Task prompt:
Set down the data again word for word. Skip any pictures.

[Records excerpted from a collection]
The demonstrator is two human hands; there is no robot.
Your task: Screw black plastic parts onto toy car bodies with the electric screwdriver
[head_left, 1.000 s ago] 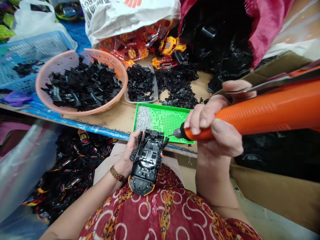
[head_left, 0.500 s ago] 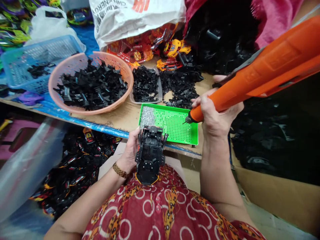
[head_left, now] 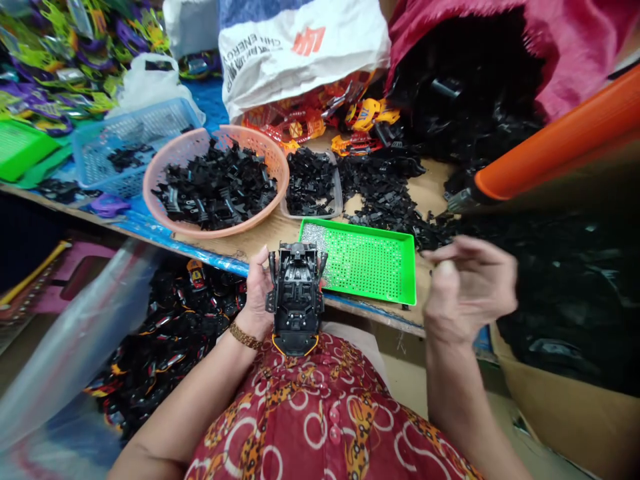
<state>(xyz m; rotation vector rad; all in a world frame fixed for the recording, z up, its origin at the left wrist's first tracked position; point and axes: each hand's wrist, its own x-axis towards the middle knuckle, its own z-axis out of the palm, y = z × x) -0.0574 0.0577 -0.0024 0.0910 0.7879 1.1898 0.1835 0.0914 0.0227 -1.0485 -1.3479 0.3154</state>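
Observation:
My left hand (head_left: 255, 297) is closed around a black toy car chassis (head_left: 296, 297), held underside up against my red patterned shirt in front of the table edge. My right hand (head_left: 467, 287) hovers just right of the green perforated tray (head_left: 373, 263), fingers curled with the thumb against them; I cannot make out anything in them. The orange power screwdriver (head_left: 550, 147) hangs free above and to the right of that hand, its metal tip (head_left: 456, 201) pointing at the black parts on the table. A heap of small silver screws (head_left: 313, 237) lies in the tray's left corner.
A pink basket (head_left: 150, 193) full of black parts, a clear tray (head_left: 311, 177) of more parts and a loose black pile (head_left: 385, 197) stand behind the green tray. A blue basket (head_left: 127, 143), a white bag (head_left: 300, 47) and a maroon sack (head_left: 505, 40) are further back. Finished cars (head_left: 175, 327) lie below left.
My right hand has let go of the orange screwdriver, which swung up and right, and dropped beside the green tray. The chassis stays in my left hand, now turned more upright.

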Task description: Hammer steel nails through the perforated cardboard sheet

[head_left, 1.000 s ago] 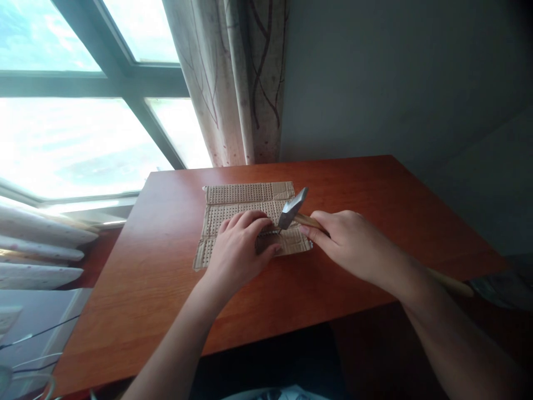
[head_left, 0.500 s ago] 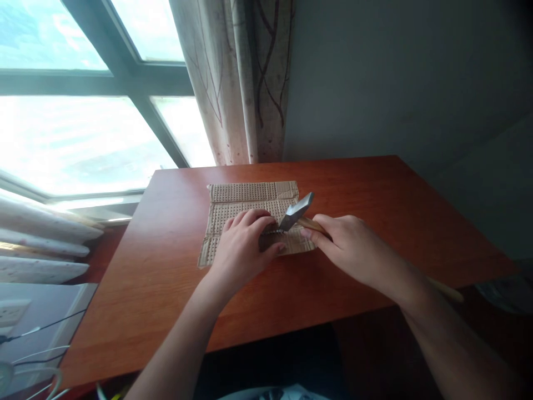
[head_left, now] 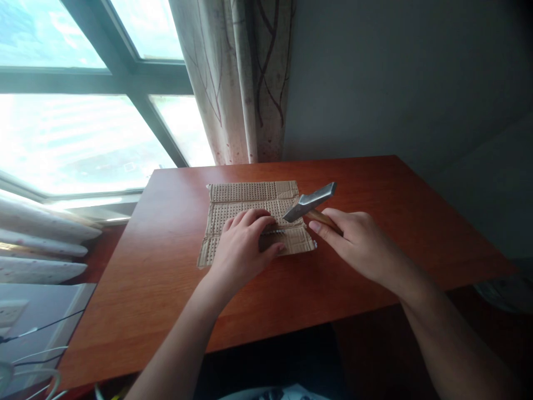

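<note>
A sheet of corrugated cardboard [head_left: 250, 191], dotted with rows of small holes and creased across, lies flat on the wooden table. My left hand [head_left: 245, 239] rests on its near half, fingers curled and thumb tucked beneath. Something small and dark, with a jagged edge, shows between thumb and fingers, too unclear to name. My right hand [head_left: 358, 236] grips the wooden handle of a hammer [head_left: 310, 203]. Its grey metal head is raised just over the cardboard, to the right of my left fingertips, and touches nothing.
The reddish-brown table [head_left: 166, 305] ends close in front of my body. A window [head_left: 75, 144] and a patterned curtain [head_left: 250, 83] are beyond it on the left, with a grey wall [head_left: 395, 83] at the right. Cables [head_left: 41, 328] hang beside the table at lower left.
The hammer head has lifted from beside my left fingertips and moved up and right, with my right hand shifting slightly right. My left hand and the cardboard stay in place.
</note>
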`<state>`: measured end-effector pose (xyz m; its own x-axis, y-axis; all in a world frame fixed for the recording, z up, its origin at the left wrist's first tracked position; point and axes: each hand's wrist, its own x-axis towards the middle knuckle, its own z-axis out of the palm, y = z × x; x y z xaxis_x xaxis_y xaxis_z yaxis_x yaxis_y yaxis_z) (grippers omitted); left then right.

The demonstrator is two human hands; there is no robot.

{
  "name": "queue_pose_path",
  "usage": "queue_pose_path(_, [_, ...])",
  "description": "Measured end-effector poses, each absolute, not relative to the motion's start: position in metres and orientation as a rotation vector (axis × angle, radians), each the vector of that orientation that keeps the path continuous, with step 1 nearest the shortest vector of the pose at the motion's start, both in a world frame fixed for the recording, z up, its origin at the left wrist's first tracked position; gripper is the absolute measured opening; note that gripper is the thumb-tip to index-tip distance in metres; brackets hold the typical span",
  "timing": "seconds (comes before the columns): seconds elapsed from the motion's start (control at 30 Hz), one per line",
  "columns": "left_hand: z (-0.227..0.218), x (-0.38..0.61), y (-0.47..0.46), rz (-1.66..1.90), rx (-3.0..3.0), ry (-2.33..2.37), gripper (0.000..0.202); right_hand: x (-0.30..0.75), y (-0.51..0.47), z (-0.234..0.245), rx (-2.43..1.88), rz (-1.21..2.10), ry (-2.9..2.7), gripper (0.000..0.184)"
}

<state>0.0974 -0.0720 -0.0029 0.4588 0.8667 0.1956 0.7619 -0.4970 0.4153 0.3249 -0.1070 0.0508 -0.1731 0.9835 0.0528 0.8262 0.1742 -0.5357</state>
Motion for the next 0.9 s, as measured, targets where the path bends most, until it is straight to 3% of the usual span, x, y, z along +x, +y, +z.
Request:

Solution to the exercise:
The demonstrator is two human hands; there is no robot.
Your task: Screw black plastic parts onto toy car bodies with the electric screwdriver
[head_left, 1.000 s ago] 
[head_left, 0.500 s ago] 
[head_left, now] 
<state>(xyz m; rotation vector rad; all in a world frame fixed for the recording, z up, its origin at the left wrist's first tracked position; point and axes: each hand's wrist, its own x-axis towards the middle knuckle, its own z-axis out of the palm, y = z × x) -0.0574 0.0577 -0.0024 0.0910 0.7879 1.1898 0.1835 0.0914 0.0227 -1.0485 -1.3479 0.3154</state>
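Observation:
My left hand (head_left: 255, 297) is closed around a black toy car chassis (head_left: 296, 297), held underside up against my red patterned shirt in front of the table edge. My right hand (head_left: 467, 287) hovers just right of the green perforated tray (head_left: 373, 263), fingers curled with the thumb against them; I cannot make out anything in them. The orange power screwdriver (head_left: 550, 147) hangs free above and to the right of that hand, its metal tip (head_left: 456, 201) pointing at the black parts on the table. A heap of small silver screws (head_left: 313, 237) lies in the tray's left corner.
A pink basket (head_left: 150, 193) full of black parts, a clear tray (head_left: 311, 177) of more parts and a loose black pile (head_left: 385, 197) stand behind the green tray. A blue basket (head_left: 127, 143), a white bag (head_left: 300, 47) and a maroon sack (head_left: 505, 40) are further back. Finished cars (head_left: 175, 327) lie below left.
My right hand has let go of the orange screwdriver, which swung up and right, and dropped beside the green tray. The chassis stays in my left hand, now turned more upright.
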
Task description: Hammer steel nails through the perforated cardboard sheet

[head_left, 1.000 s ago] 
[head_left, 0.500 s ago] 
[head_left, now] 

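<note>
A sheet of corrugated cardboard [head_left: 250, 191], dotted with rows of small holes and creased across, lies flat on the wooden table. My left hand [head_left: 245, 239] rests on its near half, fingers curled and thumb tucked beneath. Something small and dark, with a jagged edge, shows between thumb and fingers, too unclear to name. My right hand [head_left: 358, 236] grips the wooden handle of a hammer [head_left: 310, 203]. Its grey metal head is raised just over the cardboard, to the right of my left fingertips, and touches nothing.
The reddish-brown table [head_left: 166, 305] ends close in front of my body. A window [head_left: 75, 144] and a patterned curtain [head_left: 250, 83] are beyond it on the left, with a grey wall [head_left: 395, 83] at the right. Cables [head_left: 41, 328] hang beside the table at lower left.
The hammer head has lifted from beside my left fingertips and moved up and right, with my right hand shifting slightly right. My left hand and the cardboard stay in place.
</note>
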`<state>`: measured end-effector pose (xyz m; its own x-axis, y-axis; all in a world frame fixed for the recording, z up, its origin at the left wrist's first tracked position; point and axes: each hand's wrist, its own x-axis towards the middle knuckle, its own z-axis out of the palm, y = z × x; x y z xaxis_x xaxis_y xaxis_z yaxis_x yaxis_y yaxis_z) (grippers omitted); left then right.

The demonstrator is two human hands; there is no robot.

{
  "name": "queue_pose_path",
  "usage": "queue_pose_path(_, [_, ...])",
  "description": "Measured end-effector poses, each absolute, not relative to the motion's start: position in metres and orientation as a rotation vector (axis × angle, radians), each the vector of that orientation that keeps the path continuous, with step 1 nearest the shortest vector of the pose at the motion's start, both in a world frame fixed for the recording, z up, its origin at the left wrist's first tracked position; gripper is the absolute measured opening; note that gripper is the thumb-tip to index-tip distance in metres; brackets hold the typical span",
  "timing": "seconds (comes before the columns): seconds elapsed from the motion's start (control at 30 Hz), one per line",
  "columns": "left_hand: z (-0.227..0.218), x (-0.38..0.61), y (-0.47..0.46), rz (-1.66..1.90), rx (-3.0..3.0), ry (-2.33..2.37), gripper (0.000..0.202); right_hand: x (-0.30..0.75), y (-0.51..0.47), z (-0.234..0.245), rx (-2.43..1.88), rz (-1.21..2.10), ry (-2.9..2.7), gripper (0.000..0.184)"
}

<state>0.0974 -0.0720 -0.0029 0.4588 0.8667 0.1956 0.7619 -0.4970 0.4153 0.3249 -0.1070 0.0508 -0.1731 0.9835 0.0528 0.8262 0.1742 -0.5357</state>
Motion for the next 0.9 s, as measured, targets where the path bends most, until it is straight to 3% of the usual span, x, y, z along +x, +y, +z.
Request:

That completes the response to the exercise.